Canes, dogs, and GPS devices are reasonably sufficient in generating a basic layout of surroundings that blind or visually impaired people can effectively navigate. Complex indoor spaces like office buildings and malls are challenging for these methods to interpret—GPS doesn’t always work indoors and has no way of producing a layout, dogs can’t really help find a bathroom or specific store in a mall, and while a cane can tell you where an escalator is, it can’t tell you if it’s the correct one to use.
To give the blind or visually impaired a more comprehensive map of indoor surroundings, Toyota of all places is working on Project BLAID, a horseshoe-shaped neckband with built-in cameras. According to Toyota, these cameras will be able to distinguish surroundings and pass on the information with vibrating motors and speakers.
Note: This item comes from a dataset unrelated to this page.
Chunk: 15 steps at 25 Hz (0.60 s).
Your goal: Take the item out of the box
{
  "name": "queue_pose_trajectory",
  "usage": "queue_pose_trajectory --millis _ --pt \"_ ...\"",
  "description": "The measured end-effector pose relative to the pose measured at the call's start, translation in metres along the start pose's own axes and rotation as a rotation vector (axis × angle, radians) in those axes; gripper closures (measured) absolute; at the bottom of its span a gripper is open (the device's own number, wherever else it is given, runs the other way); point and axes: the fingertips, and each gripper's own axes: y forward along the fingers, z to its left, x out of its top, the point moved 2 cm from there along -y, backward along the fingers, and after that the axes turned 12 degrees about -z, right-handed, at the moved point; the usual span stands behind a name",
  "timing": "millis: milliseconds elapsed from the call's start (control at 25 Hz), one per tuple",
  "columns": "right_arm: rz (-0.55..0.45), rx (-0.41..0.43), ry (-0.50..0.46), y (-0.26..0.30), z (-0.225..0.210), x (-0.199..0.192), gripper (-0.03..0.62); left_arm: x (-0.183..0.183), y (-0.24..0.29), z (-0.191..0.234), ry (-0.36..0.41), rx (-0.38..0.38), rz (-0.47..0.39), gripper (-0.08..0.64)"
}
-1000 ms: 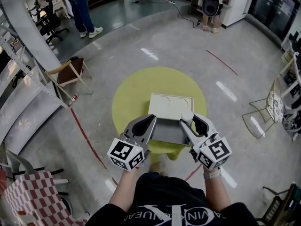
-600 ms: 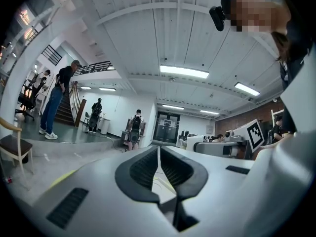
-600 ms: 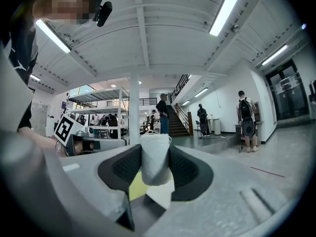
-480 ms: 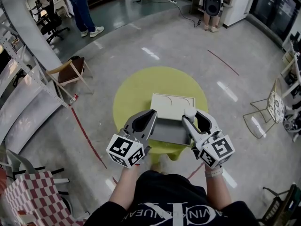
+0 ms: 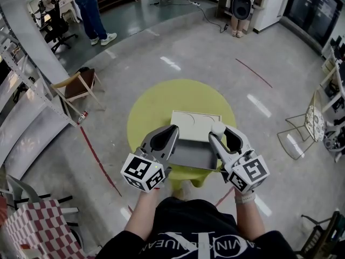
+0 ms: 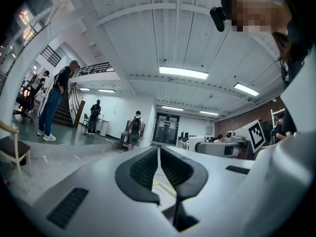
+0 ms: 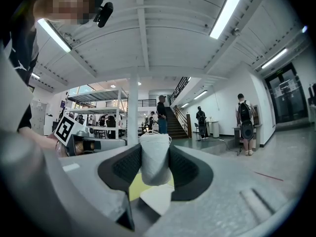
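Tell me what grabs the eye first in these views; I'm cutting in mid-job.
The right gripper is clamped on a white spool of string, seen at the far right corner of the open gray box. The box sits on a round yellow table with its pale lid folded back. The left gripper, jaws together, is at the box's left side.
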Motion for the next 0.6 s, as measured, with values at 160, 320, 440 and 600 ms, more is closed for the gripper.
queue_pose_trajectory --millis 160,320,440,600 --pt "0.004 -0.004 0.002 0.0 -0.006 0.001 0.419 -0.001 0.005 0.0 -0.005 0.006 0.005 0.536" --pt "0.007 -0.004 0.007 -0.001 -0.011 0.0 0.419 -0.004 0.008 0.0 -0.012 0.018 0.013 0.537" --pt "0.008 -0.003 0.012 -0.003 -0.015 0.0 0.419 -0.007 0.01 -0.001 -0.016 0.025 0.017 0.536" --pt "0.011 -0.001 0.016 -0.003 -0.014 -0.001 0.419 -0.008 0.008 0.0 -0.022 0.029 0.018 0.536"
In turn, the wearer should be able to communicate with the neckband thanks to its button controls and voice recognition software. And for those wondering why a primarily automotive company is making wearables for the visually impaired:
“Toyota is more than just the great cars and trucks we build; we believe we have a role to play in addressing mobility challenges, including helping people with limited mobility do more,” said Toyota’s manager of partner robotics in the company’s blog. “We believe this project has the potential to enrich the lives of people who are blind and visually impaired.”
Project BLAID’s prototype is still very early in development, and its efficacy in producing complex maps of indoor areas—at least as far as I could find—is yet untested.
However, Toyota has somewhat concrete plans for future development. Next on the docket is to equip the device with more extensive mapping software, object identification, and facial recognition. Part of the project also encourages Toyota employees to send in videos of common indoor landmarks to help programmers educate Project BLAID in recognizing them more effectively.